● What to work on: Without any of the pictures, set down the data below exactly.

● Information provided:

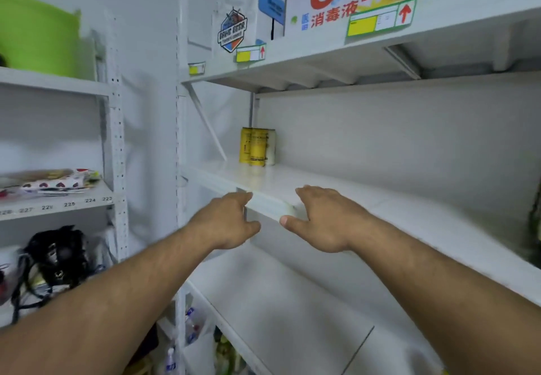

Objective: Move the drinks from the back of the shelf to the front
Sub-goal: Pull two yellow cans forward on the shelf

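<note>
Yellow drink cans (257, 146) stand upright together at the back left of the white shelf (366, 199), well apart from both hands. Left hand (227, 222) and right hand (325, 222) at the shelf's front edge, each grip relaxed, wide, holding nothing

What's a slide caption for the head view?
Both hands open at the shelf front edge; yellow drink cans at the back.
</note>
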Available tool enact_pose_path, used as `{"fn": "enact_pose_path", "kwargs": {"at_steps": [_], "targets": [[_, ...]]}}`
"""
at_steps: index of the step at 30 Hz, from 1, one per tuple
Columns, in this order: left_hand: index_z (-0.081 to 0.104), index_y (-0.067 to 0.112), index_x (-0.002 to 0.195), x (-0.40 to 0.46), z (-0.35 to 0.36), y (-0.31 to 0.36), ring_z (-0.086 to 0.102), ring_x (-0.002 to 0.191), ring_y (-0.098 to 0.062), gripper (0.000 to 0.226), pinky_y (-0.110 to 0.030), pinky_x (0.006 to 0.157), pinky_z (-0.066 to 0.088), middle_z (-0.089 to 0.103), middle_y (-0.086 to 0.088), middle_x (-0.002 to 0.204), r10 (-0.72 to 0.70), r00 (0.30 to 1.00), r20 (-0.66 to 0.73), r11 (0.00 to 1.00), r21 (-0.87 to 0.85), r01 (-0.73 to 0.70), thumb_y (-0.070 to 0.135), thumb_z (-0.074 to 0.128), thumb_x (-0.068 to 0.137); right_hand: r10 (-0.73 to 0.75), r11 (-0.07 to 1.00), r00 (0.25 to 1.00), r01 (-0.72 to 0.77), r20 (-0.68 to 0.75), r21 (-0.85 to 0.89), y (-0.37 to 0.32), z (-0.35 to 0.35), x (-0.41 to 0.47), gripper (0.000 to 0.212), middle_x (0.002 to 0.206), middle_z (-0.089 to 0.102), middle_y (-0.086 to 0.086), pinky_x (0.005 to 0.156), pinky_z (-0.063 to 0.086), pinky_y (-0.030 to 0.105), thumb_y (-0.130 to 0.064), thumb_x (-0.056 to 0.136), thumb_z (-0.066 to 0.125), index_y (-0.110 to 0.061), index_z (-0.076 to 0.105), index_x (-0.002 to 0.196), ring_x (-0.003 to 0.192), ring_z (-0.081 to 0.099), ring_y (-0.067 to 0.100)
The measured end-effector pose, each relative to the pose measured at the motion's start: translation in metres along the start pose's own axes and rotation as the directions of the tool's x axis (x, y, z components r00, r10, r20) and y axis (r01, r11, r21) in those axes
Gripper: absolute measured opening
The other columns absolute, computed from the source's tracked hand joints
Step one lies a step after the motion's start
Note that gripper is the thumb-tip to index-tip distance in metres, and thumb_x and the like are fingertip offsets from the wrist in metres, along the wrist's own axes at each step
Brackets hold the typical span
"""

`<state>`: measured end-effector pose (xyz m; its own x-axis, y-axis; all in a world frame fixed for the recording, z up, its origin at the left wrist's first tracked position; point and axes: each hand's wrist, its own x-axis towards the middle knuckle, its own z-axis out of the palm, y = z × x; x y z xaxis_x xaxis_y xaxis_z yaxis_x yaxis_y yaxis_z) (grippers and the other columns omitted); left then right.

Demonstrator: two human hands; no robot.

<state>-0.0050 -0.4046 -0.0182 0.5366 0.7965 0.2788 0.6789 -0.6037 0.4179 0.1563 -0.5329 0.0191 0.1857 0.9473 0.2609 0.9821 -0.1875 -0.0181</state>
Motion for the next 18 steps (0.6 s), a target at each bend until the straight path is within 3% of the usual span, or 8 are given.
{"fn": "enact_pose_path", "kwargs": {"at_steps": [4, 10, 18], "targets": [[0.033, 0.029, 0.162, 0.013, -0.020, -0.050, 0.044, 0.147, -0.021, 0.075, -0.031, 0.112, 0.040, 0.039, 0.006, 0.165, 0.002, 1.000, -0.002, 1.000, 0.002, -0.002, 0.044, 0.064, 0.096, 0.065, 0.998, 0.998, -0.064, 0.020, -0.014, -0.038, 0.009, 0.040, 0.077, 0.158, 0.033, 0.001, 0.113, 0.034, 0.042, -0.064, 0.095, 0.041, -0.017, 0.027, 0.155, 0.143, 0.031, 0.025], [0.024, 0.030, 0.165, 0.048, -0.043, -0.121, 0.038, 0.151, -0.024, 0.084, -0.038, 0.117, 0.040, 0.033, 0.006, 0.169, -0.008, 1.000, 0.002, 0.999, 0.044, 0.008, 0.052, 0.063, 0.094, 0.140, 0.988, 0.990, -0.140, -0.003, -0.069, -0.098, 0.031, 0.104, 0.076, 0.154, 0.039, 0.003, 0.107, 0.040, 0.044, -0.066, 0.093, 0.044, -0.018, 0.032, 0.151, 0.138, 0.038, 0.027], [0.024, 0.030, 0.165, 0.102, -0.055, -0.162, 0.039, 0.150, -0.024, 0.080, -0.043, 0.116, 0.042, 0.032, 0.006, 0.169, 0.063, 0.998, -0.016, 0.998, 0.030, -0.063, 0.050, 0.059, 0.097, 0.216, 0.966, 0.976, -0.217, -0.025, -0.138, -0.128, 0.042, 0.182, 0.077, 0.150, 0.043, 0.007, 0.104, 0.043, 0.045, -0.065, 0.094, 0.043, -0.016, 0.031, 0.152, 0.132, 0.044, 0.030]]}}
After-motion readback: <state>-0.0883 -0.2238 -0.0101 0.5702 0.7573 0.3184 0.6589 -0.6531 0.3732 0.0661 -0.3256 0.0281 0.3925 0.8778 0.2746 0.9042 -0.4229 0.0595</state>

● Solution to the exercise:
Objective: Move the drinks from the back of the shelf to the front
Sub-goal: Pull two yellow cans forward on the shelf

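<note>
Yellow drink cans (257, 146) stand upright together at the back left of the white shelf (366, 199), well apart from both hands. Left hand (227, 222) and right hand (325, 222) at the shelf's front edge, each grip relaxed, wide, holding nothing

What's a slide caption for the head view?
Both hands open at the shelf front edge; yellow drink cans at the back.
</note>
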Available tool enact_pose_path, used as `{"fn": "enact_pose_path", "kwargs": {"at_steps": [_], "targets": [[_, ...]]}}`
"""
at_steps: index of the step at 30 Hz, from 1, one per tuple
Columns, in this order: left_hand: index_z (-0.081 to 0.104), index_y (-0.067 to 0.112), index_x (-0.002 to 0.195), x (-0.40 to 0.46), z (-0.35 to 0.36), y (-0.31 to 0.36), ring_z (-0.086 to 0.102), ring_x (-0.002 to 0.191), ring_y (-0.098 to 0.062), gripper (0.000 to 0.226), pinky_y (-0.110 to 0.030), pinky_x (0.006 to 0.157), pinky_z (-0.066 to 0.088), middle_z (-0.089 to 0.103), middle_y (-0.086 to 0.088), middle_x (-0.002 to 0.204), r10 (-0.72 to 0.70), r00 (0.30 to 1.00), r20 (-0.66 to 0.73), r11 (0.00 to 1.00), r21 (-0.87 to 0.85), r01 (-0.73 to 0.70), thumb_y (-0.070 to 0.135), thumb_z (-0.074 to 0.128), thumb_x (-0.068 to 0.137); right_hand: r10 (-0.73 to 0.75), r11 (-0.07 to 1.00), r00 (0.25 to 1.00), r01 (-0.72 to 0.77), r20 (-0.68 to 0.75), r21 (-0.85 to 0.89), y (-0.37 to 0.32), z (-0.35 to 0.35), x (-0.41 to 0.47), gripper (0.000 to 0.212), middle_x (0.002 to 0.206), middle_z (-0.089 to 0.102), middle_y (-0.086 to 0.086), pinky_x (0.005 to 0.156), pinky_z (-0.063 to 0.086), pinky_y (-0.030 to 0.105), thumb_y (-0.130 to 0.064), thumb_x (-0.056 to 0.136), thumb_z (-0.066 to 0.125), index_y (-0.110 to 0.061), index_z (-0.076 to 0.105), index_x (-0.002 to 0.196), ring_x (-0.003 to 0.192), ring_z (-0.081 to 0.099), ring_y (-0.067 to 0.100)
The measured end-effector pose, each relative to the pose measured at the motion's start: translation in metres along the start pose's own axes and rotation as the directions of the tool's x axis (x, y, z components r00, r10, r20) and y axis (r01, r11, r21) in those axes
Gripper: absolute measured opening
The other columns absolute, computed from the source's tracked hand joints
Step one lies a step after the motion's start
Note that gripper is the thumb-tip to index-tip distance in metres, and thumb_x and the like are fingertip offsets from the wrist in metres, along the wrist's own axes at each step
Brackets hold the typical span
"""

`<state>`: measured end-effector pose (xyz m; its own x-axis, y-axis; all in a world frame fixed for the recording, z up, its origin at the left wrist's first tracked position; point and axes: each hand's wrist, its own x-axis towards the middle knuckle, its own z-axis out of the palm, y = z × x; x y z xaxis_x xaxis_y xaxis_z yaxis_x yaxis_y yaxis_z) (grippers and the other columns omitted); left then right.

Demonstrator: two human hands; no robot.

<state>-0.0050 -0.4046 -0.0182 0.5366 0.7965 0.2788 0.6789 -0.6037 0.4179 0.1563 -0.5329 0.0191 0.1857 0.9473 0.2609 0.9821 -0.1875 -0.0181</state>
Motion for the next 18 steps (0.6 s), a target at each bend until the straight path is within 3% of the usual span, or 8 are given.
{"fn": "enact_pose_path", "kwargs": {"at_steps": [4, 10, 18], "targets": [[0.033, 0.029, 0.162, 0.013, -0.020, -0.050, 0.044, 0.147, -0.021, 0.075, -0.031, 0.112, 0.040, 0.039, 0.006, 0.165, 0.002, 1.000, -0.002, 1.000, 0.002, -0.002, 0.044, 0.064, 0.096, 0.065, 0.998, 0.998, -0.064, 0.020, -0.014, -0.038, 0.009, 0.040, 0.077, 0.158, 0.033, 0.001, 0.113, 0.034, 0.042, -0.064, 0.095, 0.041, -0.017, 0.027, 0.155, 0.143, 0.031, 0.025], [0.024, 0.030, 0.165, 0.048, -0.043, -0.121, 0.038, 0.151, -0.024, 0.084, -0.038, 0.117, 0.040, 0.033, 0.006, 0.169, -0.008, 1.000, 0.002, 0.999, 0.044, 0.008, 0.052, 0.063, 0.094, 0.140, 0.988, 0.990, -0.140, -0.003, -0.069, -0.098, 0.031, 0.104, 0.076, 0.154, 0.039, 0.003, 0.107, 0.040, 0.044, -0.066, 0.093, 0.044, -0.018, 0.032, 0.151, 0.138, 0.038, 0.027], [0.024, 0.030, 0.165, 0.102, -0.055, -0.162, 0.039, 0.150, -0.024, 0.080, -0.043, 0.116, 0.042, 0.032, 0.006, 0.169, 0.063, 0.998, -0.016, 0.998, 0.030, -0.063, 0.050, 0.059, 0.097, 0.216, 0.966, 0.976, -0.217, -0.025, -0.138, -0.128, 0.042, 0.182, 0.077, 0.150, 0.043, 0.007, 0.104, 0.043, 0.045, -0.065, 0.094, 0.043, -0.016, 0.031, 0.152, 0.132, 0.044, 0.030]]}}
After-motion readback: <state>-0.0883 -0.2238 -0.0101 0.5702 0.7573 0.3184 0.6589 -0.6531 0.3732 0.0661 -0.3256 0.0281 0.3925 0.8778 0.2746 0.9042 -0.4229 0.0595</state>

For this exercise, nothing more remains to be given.